START INPUT DATA
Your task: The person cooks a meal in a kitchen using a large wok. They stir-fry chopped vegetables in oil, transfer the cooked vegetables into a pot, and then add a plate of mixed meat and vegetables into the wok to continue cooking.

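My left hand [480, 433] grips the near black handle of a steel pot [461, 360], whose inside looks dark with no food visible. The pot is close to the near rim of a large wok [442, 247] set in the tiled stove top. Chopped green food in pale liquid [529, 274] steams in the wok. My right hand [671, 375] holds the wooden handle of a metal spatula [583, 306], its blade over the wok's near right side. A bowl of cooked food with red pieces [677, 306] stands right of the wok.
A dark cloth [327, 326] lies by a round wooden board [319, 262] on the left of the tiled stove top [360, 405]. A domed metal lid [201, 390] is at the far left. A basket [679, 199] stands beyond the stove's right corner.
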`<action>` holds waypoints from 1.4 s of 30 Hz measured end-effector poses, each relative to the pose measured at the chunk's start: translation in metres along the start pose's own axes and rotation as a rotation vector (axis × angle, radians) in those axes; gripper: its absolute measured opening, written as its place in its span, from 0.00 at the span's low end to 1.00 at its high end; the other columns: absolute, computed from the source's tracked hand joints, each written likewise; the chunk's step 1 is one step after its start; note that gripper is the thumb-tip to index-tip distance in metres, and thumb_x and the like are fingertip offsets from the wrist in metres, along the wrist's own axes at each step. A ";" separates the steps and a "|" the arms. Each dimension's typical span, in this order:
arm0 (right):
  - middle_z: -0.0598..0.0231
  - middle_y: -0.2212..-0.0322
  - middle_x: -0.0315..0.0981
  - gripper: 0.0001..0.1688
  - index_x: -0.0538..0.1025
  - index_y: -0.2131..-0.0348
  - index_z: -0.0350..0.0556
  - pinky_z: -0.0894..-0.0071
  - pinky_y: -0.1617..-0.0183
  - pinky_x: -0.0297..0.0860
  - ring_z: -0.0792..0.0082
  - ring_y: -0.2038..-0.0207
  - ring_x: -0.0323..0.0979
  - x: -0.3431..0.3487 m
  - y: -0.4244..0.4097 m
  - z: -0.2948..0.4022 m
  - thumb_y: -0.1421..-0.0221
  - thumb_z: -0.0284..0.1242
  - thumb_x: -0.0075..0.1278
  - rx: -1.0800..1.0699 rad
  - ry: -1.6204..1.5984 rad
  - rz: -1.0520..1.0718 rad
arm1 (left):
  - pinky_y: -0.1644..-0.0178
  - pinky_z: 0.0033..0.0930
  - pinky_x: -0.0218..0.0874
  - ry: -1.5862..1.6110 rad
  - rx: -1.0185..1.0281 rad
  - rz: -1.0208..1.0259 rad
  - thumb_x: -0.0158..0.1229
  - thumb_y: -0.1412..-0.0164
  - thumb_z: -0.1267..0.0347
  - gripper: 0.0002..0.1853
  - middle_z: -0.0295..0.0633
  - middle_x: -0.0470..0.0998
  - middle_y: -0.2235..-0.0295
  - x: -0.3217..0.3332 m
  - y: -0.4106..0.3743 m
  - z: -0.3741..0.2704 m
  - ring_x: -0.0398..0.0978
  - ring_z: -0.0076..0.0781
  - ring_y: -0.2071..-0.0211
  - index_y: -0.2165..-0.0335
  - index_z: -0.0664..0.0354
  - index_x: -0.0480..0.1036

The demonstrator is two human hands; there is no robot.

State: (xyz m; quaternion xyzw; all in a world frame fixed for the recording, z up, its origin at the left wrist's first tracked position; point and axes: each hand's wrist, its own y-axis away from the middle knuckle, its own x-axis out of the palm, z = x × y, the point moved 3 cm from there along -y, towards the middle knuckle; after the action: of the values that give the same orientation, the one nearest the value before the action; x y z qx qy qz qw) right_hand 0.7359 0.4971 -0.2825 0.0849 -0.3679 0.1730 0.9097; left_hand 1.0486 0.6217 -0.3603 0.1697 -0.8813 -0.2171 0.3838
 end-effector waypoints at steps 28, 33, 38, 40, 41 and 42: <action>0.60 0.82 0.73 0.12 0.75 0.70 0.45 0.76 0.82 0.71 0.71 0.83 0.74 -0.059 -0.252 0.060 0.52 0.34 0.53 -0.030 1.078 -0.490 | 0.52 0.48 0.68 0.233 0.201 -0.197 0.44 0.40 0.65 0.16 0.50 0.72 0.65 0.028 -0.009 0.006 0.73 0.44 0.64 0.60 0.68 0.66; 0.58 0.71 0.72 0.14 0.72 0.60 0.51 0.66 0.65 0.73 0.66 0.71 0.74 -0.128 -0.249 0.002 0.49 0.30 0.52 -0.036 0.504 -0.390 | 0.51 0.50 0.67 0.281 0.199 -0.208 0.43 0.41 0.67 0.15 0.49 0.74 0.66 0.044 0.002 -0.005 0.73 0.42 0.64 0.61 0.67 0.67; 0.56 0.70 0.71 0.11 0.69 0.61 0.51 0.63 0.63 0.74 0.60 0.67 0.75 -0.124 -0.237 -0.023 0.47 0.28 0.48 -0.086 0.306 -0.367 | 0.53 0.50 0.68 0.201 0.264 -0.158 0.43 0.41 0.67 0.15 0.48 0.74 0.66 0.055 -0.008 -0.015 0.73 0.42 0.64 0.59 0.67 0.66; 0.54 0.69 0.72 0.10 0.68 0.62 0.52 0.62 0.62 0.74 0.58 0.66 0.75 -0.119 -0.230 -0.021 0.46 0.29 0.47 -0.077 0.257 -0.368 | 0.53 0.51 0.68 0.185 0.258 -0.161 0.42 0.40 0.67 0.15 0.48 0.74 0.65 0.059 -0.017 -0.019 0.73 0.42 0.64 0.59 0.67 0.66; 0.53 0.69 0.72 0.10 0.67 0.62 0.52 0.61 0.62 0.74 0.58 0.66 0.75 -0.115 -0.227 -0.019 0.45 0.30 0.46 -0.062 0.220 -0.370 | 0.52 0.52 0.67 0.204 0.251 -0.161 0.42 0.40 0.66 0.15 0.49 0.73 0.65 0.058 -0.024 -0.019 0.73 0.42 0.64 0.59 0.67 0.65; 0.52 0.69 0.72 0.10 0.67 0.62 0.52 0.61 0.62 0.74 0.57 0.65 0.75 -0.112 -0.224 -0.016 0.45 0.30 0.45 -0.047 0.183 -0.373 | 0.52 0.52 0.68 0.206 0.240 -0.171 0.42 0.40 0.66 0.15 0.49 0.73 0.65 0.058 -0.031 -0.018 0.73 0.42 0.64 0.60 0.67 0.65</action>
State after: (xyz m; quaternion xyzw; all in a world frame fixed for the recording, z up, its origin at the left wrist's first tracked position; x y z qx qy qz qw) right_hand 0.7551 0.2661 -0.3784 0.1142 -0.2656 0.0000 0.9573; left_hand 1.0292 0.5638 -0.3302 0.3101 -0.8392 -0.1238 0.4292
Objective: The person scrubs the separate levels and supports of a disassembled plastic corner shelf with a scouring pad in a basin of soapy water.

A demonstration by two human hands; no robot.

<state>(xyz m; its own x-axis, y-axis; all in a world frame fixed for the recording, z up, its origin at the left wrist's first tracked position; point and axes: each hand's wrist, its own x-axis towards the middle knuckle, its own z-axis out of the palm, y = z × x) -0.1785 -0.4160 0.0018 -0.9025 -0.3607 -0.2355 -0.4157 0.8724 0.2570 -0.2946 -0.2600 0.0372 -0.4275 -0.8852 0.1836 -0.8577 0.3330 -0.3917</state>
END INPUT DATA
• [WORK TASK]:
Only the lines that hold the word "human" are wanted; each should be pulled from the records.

• [OUTPUT BELOW]:
The demonstrator is two human hands; there is no robot.
A demonstration by two human hands; no robot.

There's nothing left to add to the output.